Powering this CLA250 Shooting Brake is a 2.0-litre, turbocharged 4-cylinder engine that’s mated to Mercedes’s 7-speed dual-clutch DCT automatic. This combo enables the car to whip out 211 bhp with maximum torque a respectable 350 Nm, available from as low as 1,200 rpm. Just for the sake of comparison, the slightly boyish Golf GTI whips out 220 bhp and 350 Nm from 1,500 rpm. The Golf GTI is slightly faster than the CLA250 Shooting brake, although it’s only by a mere 0.3 seconds; this, obviously because (a) the CLA250 is a four-wheel drive, and (b) it’s lugging additional sheet metal.

Only 185 kg separates the two, true, but the Shooting Brake’s numbers do appear threatening to a supreme hot-hatch.

This button allows you to drive the CLA250 Shooting Brake in either Economy, Sport or Manual modes. Economy is optimal for the daily grind, while Manual lets you select your own gears fully

This button allows you to drive the CLA250 Shooting Brake in either Economy, Sport or Manual modes. Economy is optimal for the daily grind, while Manual lets you select your own gears fully

That said, off the mark acceleration can be rather brutal when you decide to floor the gas when the light turns green; complimenting this rather teenage behaviour however, is a wondrous “braap!” when the gears shift up. It gets louder too when you decide to use the paddle-shifter and swap ratios close to the 6,400 rpm redline; even more sensational when you decide to wring it between third and fourth in the CTE or MCE.

Handling wise, the Shooting Brake does it very confidently even along high-speed corners. Once you get used to the — initially annoying — self-centering steering, you’ll appreciate the weight and feedback and also the fact that you know exactly where the front two wheels are going. Yes it does understeer at the limit, but you need to be overly brazen to be able to induce such thing out of the car. Also worthy of praise is how sorted it is; there are body movements during sudden lane changes, but it’s vehement pliancy you get and not the sort of violent body movements that potentially throw passengers about like ragdolls.

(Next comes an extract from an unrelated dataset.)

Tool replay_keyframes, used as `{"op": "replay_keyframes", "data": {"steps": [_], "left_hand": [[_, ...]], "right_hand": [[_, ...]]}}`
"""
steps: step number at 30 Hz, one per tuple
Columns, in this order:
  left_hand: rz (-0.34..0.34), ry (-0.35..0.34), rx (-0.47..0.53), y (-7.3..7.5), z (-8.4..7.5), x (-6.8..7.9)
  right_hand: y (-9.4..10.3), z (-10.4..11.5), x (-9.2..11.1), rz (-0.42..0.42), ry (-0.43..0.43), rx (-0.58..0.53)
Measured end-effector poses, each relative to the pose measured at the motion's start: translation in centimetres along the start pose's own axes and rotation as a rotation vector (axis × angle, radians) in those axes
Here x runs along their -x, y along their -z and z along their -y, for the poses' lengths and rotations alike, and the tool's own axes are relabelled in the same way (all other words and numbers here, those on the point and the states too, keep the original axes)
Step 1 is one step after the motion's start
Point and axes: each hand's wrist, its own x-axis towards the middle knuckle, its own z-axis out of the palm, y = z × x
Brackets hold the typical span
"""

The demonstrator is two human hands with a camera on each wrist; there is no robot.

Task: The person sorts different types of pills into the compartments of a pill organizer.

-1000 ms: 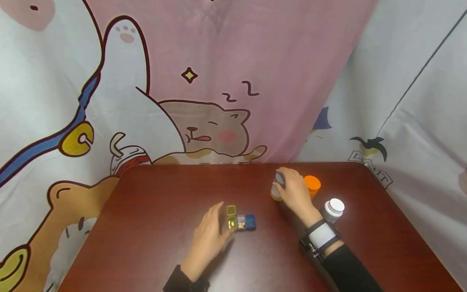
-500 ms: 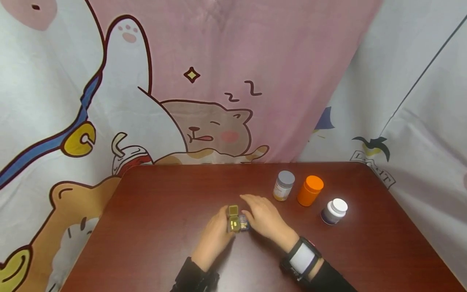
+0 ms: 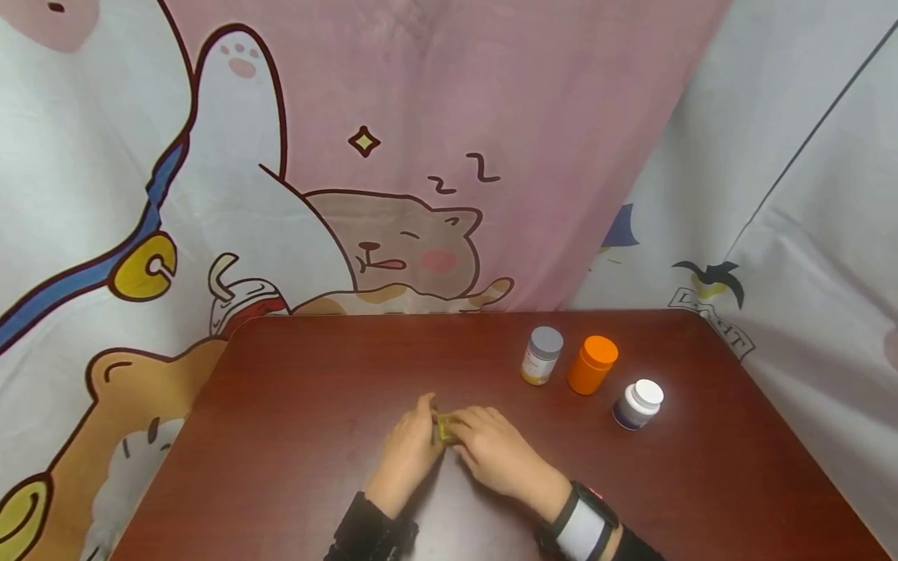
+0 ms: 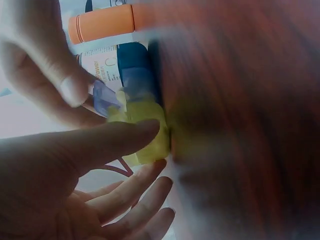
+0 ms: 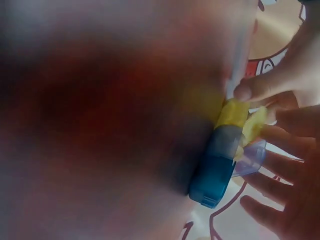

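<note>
A small pill organizer (image 3: 447, 428) stands on the table between my hands. It has a yellow compartment (image 4: 147, 135), a pale purple one, and a blue end (image 5: 212, 175). My left hand (image 3: 405, 453) pinches the yellow end, its thumb lying along the side in the left wrist view. My right hand (image 3: 501, 452) reaches over the organizer from the right, fingers fairly straight against the lids. In the right wrist view, the yellow lid (image 5: 255, 123) is partly raised and the clear purple lid (image 5: 252, 159) stands open. From the head view, my right hand hides the purple and blue parts.
A grey-capped bottle (image 3: 542, 356), an orange bottle (image 3: 592, 365) and a white bottle (image 3: 638, 404) stand upright at the right of the dark red table (image 3: 316, 374). A printed cartoon curtain (image 3: 547, 156) hangs behind the table.
My right hand has left the grey-capped bottle, which stays standing, and moved left onto the organizer. My left hand has closed onto its yellow end. The yellow lid has been swung partway over.
</note>
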Motion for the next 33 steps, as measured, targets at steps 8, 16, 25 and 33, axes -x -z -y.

Throughout the CLA range, this one is designed for grown ups but in a surprising twist, you could still have a good amount of fun when the road condition gets slightly wet. The Shooting Brake does enable you to switch off the ESP, allowing you to enjoy some four-wheel oversteer; but the moment it detects you’re having way too much fun, the traction control will sort out everything so you do not have to make any unnecessary calls for a tow truck. Err… or give the significant other 1,001 stories how it happened.

At the end of the day, the CLA250 Shooting Brake has successfully demonstrated itself as a stylish, dependable and fun do-it-all sort of car. I must admit that it gave me lots of reasons to smile, on top of surprising the foolishly unsuspecting. That boot space is another USP for this car.

So if you still feel you’re not ready for the Macan S yet, this car is a good alternative choice for the time being. You’re looking at a $200,888 price tag with COE, and even if you’d go silly with the option list, it would only jump to about $210k. Put down a deposit of $105k, a $13k interest and you’re looking at a $1.9k 60 month instalment. For a couple earning $12k a month, that sounds alright still…

Again, that Macan S could (still) wait.